Consider this class.

class Test {
    constructor(val) {
        this._foo = val;
    }

    set foo(val) {
        throw new Error("It's not possible to change the foo property!")
    }

    set boo(val) {
        console.log("setting _boo")
        this._boo = val;
    }

    get foo() {
        console.log("getting _foo");
        return this._foo;
    }
}

try {
    let test = new Test('foooooo');
    test.boo = "booooo";
    console.log(`foo: ${test.foo}`);
    test.foo = "bar";
} catch (e) {
    console.log(e);
}

With "Setter" it's possible to control initializing properties. You can see that it's possible to change the value of "boo" property but any attempt to change the value of the "foo" will throw an exception.

With "Getter" it's possible to control retrieving the value of properties. You can see that it's possible to retrieve the value of "foo" property but not "boo" and its value is private.

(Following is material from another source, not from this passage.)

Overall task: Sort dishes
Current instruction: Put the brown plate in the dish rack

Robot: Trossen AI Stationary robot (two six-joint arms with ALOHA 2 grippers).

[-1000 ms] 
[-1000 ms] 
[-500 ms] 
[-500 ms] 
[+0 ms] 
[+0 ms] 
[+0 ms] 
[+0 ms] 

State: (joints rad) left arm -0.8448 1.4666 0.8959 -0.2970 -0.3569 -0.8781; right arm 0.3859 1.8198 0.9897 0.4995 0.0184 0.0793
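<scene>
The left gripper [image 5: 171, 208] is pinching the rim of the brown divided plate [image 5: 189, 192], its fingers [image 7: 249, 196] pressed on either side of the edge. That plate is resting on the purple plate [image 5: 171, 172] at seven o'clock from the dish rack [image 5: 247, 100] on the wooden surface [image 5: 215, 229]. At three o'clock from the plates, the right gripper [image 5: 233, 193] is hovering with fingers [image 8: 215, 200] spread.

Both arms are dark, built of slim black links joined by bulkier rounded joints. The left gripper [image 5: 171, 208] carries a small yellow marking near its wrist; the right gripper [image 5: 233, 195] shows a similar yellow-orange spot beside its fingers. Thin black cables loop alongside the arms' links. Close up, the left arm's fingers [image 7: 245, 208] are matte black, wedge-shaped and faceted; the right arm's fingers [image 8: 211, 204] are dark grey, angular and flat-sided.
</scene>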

PS: Here are some examples to better understand JS behavior with objects and arrays:

//This works fine:

//Object

const obj = {};

obj.foo = 'bar';

console.log(obj); // {foo : 'bar'}

obj.foo = 'bar2';

console.log(obj); // {foo : 'bar2'}  

//---------------------------------------
//Array:

const arr = [];

arr.push('foo');

console.log(arr); // ['foo']

arr.unshift("foo2");

console.log(arr); // ['foo2', 'foo']

arr.pop();

console.log(arr); // ['foo2']

//===========================================
//but these won't work:

const obj = {};
obj = {foo: 'bar'}; // error - re-assigning

const arr = ['foo'];
const arr = ['bar']; // error - re-declaring

const foo = 'bar'; 
foo = 'bar2';       // error - can not re-assign
var foo = 'bar3';   // error - already declared
function foo() {};  // error - already declared

New Example:

class A {
    constructor(val) {
        this._foo = val;
    }

    set foo(val) {
        throw new Error("It's not possible to change the foo property!")
    }

    get foo() {
        return this._foo;
    }
}

class B {
    constructor(val) {
        this._obj = new A(val);
    }

    get Obj() {
        return this._obj;
    }
}

let b = new B('Test');
b.Obj.foo = 'new value';
console.log(b.Obj.foo);

In this manner, it's not possible to change the values ​​of the internal object.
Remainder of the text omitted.